__DESCRIPTION OF THE TASK__.
State the count of lines below featuring the word "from", and write nothing further.

__PROVIDED DATA__.
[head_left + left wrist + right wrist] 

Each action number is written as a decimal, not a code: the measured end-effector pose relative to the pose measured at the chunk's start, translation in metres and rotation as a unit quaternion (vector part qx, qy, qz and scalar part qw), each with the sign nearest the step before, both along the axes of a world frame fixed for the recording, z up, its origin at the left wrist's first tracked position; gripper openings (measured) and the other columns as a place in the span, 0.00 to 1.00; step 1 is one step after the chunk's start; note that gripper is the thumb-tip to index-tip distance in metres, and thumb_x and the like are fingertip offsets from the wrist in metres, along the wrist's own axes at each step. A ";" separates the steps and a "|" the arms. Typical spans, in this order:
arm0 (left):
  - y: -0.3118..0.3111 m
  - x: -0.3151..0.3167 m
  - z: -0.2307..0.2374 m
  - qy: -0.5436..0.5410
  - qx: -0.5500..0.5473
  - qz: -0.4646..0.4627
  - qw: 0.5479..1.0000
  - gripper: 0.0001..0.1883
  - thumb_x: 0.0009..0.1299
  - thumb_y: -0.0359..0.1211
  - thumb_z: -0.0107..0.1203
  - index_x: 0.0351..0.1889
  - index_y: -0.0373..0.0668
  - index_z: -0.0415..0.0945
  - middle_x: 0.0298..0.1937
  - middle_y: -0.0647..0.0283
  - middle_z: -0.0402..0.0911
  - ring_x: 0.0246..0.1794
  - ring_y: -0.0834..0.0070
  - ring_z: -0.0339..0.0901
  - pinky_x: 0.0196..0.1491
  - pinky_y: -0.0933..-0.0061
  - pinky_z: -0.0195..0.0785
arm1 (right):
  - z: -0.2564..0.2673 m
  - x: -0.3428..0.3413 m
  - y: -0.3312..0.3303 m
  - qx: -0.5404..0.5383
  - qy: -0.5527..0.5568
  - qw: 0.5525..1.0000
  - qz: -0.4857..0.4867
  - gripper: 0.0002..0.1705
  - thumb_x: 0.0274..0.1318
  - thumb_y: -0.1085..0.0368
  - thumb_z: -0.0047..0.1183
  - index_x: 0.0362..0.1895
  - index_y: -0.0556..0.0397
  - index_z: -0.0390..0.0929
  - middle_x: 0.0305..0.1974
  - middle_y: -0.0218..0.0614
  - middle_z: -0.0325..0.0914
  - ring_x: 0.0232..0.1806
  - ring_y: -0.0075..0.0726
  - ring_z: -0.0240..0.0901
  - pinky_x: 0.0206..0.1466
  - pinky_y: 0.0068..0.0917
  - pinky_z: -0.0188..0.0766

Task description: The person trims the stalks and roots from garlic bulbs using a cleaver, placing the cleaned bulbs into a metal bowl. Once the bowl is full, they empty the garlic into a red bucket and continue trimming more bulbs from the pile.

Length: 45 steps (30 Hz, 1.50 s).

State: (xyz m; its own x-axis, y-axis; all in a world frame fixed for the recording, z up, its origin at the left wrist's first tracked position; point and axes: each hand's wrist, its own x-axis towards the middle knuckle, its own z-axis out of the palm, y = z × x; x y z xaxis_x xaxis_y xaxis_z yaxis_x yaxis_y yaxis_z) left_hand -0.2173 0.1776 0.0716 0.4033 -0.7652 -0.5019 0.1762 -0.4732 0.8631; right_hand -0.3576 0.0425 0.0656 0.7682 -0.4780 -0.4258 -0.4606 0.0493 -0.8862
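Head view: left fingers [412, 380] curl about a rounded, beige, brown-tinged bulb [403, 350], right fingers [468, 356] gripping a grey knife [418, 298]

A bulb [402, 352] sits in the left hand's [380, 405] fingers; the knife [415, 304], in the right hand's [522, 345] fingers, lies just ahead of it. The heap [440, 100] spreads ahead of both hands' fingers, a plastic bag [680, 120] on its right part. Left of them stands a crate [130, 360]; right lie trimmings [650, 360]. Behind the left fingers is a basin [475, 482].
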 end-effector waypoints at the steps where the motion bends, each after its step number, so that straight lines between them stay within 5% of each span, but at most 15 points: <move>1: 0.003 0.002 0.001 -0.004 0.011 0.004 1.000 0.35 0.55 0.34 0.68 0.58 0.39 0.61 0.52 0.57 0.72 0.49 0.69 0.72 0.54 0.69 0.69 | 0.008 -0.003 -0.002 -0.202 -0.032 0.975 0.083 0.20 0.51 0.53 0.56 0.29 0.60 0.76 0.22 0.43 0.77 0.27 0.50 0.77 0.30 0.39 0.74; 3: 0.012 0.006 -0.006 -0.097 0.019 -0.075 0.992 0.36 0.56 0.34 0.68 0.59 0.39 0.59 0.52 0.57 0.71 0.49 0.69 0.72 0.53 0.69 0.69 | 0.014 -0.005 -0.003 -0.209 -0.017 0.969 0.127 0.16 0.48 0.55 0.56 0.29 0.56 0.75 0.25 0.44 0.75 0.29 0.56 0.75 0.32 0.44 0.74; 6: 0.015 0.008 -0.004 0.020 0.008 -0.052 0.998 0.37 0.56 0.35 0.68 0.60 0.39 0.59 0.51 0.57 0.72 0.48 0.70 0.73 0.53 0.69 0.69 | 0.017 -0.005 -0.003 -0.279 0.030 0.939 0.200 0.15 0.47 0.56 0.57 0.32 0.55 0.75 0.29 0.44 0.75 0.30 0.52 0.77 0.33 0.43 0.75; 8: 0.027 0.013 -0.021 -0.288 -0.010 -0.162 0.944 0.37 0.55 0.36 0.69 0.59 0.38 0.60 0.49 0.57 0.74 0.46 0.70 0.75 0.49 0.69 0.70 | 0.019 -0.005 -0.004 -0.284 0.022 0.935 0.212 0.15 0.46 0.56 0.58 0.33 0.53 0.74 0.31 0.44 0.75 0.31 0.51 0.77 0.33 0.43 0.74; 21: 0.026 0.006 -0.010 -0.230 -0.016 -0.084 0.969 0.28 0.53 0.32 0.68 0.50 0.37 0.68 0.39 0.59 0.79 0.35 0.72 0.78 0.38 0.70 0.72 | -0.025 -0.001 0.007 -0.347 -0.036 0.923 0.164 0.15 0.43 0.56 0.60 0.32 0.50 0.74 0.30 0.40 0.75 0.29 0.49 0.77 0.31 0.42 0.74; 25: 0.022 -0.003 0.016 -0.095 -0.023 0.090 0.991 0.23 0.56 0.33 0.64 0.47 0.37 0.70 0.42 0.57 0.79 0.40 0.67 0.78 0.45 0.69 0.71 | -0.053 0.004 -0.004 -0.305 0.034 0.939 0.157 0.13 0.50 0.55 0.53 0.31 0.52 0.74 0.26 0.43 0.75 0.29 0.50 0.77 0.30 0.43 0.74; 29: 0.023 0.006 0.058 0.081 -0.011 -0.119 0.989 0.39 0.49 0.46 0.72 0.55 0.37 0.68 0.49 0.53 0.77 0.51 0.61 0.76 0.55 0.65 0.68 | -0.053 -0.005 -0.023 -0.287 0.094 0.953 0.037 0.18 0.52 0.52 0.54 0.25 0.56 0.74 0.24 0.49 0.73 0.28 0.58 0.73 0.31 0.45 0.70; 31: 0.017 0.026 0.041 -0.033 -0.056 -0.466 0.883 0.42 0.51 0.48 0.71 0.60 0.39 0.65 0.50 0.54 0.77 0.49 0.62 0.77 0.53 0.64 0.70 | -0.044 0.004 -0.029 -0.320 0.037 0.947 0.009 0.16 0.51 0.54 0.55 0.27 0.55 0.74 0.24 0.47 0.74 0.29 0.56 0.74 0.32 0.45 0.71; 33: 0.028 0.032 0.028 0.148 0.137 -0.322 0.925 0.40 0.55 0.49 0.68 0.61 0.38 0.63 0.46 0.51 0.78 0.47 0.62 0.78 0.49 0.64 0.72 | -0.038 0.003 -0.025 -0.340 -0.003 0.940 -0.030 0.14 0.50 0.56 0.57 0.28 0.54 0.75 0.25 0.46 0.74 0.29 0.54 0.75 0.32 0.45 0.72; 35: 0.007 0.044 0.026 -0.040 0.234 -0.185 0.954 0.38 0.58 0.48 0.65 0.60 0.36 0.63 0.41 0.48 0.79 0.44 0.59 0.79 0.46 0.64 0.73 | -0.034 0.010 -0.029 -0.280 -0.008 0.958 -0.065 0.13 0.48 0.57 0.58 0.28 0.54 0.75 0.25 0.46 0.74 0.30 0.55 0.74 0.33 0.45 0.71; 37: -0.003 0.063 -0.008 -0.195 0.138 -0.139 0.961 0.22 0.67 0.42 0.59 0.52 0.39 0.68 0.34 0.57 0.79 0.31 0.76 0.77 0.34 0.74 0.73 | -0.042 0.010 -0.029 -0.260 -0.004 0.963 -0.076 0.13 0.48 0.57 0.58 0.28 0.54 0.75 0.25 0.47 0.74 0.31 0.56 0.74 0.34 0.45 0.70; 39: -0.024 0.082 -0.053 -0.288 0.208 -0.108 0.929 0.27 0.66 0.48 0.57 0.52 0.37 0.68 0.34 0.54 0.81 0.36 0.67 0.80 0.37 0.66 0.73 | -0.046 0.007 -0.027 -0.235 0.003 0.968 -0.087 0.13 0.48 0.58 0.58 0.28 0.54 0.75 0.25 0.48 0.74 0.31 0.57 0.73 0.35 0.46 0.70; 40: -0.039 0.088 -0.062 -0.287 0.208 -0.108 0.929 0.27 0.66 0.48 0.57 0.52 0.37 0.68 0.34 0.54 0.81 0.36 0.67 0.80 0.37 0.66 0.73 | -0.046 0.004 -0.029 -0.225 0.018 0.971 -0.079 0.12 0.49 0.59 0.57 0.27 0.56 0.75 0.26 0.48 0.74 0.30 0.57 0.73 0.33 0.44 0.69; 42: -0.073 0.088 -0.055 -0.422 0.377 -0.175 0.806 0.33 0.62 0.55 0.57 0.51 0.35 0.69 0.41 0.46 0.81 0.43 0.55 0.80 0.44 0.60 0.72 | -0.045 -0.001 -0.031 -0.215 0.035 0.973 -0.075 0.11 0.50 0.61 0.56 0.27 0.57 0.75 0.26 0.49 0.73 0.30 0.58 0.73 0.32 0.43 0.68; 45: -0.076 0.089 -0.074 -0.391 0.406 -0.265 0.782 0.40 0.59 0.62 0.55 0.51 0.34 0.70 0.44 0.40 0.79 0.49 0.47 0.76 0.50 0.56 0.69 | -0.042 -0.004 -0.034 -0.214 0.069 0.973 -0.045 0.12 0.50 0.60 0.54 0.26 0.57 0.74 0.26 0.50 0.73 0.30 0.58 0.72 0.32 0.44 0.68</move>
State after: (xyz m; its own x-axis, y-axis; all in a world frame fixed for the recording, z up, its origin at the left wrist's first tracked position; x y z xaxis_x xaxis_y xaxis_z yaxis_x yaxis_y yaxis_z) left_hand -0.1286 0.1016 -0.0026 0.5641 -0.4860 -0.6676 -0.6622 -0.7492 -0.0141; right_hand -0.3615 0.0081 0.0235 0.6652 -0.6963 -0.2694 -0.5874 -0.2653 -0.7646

__RESULT OF THE EXERCISE__.
2